There are two chief means of restoring the reserve whenever notes are redeemed: (1) The Secretary must exchange the notes for any gold coin in the "general fund." This general fund is simply the cash which happens to be on hand in the course of the Treasury's ordinary fiscal operations. If the cash is in excess of the current needs, and if the surplus on hand exists in the form of gold coin (as at the present juncture it happens to be), a resource for strengthening the reserve fund is here available. But the resort to this device clearly causes the surplus in the general fund to take the form of notes rather than gold; and, since a permanent and continuing surplus is more than improbable, we may be sure that sooner or later the transferred notes

will be paid out. Under what we may suppose to be normal conditions, when revenues simply balance expenditures, the operation must cause the redeemed notes to be returned to circulation with but a short interval of temporary housing in the general fund. (2) The second use which the Secretary of the Treasury must make of redeemed notes even more obviously and unfailingly returns them to circulation: "by accepting deposits of gold coin at the Treasury or at any subtreasury in exchange for the notes so redeemed." Such deposits have been habitually made for years, where paper is desired for convenience of use by persons having gold on their hands; and a continuance of this practice is looked to as a means of replenishing the reserve fund.
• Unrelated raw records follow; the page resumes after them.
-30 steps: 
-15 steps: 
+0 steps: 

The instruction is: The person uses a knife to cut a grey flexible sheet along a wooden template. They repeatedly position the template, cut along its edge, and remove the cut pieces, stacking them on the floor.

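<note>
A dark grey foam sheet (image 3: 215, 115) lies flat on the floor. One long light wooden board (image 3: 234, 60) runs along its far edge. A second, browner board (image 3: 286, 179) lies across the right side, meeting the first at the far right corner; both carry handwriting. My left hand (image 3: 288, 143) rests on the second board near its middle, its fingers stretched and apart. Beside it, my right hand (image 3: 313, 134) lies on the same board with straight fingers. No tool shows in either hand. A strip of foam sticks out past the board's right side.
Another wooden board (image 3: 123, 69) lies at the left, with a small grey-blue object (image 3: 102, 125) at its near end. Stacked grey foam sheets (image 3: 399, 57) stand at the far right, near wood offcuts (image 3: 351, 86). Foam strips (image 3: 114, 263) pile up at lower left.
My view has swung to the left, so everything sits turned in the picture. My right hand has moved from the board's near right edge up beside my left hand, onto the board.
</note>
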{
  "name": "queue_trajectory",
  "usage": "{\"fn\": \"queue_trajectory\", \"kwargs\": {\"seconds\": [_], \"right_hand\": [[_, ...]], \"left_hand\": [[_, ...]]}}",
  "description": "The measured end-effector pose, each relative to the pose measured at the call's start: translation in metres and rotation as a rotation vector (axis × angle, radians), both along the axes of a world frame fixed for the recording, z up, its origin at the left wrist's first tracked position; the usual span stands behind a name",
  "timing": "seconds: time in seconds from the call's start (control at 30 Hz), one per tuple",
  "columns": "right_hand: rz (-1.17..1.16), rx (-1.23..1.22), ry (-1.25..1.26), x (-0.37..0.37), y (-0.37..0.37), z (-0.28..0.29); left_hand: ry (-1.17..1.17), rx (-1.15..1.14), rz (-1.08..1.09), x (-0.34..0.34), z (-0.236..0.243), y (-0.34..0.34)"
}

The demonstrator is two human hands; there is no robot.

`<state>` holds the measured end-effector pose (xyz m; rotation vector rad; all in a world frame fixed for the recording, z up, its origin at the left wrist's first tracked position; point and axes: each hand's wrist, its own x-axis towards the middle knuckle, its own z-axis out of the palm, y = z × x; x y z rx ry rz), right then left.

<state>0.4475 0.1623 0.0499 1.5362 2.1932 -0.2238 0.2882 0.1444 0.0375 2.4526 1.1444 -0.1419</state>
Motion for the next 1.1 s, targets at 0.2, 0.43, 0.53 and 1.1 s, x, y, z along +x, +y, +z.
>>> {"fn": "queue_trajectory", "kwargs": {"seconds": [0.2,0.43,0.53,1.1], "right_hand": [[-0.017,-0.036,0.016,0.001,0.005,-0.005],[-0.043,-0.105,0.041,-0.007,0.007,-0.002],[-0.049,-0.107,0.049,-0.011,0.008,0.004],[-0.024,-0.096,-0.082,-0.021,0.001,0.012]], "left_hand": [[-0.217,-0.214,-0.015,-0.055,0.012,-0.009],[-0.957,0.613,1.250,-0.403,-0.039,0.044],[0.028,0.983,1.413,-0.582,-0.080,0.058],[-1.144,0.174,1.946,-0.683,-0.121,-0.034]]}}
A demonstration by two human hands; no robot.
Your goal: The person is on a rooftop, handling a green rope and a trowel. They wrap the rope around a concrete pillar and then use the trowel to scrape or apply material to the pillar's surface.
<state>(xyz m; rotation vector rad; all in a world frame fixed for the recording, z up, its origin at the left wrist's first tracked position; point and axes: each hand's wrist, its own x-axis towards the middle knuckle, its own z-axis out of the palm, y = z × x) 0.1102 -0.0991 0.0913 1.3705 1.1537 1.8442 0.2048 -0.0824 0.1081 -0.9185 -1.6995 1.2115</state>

These devices described in the preceding paragraphs are compulsory on the Secretary of the Treasury until 50 millions of the original 150 millions of gold are gone from the reserve fund. So long as gold can be scraped up elsewhere, by transfer from the general fund or by exchange with the outside world, the redeemed notes are to be held in the reserve fund only for a moment. When these devices are no longer available, the notes begin to be impounded. The reserve fund may never exceed 150 millions in all, and, as will be pointed out in a moment, the notes in it may not exceed 50 millions; but within these limits it may consist partly of gold and partly of redeemed notes.

The stage of energetic replenishment of the reserve fund is not reached until the gold in it shall fall below 100 millions. The Secretary of the Treasury must sell bonds, and thereby procure gold. But the gold thus got is not to be turned automatically into the reserve fund. It "shall first be covered into the general fund of the Treasury, and then exchanged for an equal amount of notes redeemed." The effect of this requirement must be to cause the reserve fund, which previously would have consisted of 100 millions of gold and 50 millions of paper, to be suddenly made up again of 150 millions of gold, the paper being transferred as suddenly to the general fund, and there held again as cash. Thereafter these notes may be used in exchange for gold (once more!) or to purchase bonds or "for any lawful purpose." The only restriction is that "they shall not be used to meet deficiencies in the current revenues." This proviso is expected to prevent the reappearance of the "endless chain." So long as there is a "deficiency in the current revenues," any notes transferred from the reserve fund into the general fund in exchange for bond-bought gold are to be impounded in the general fund, and there held as "cash in the Treasury."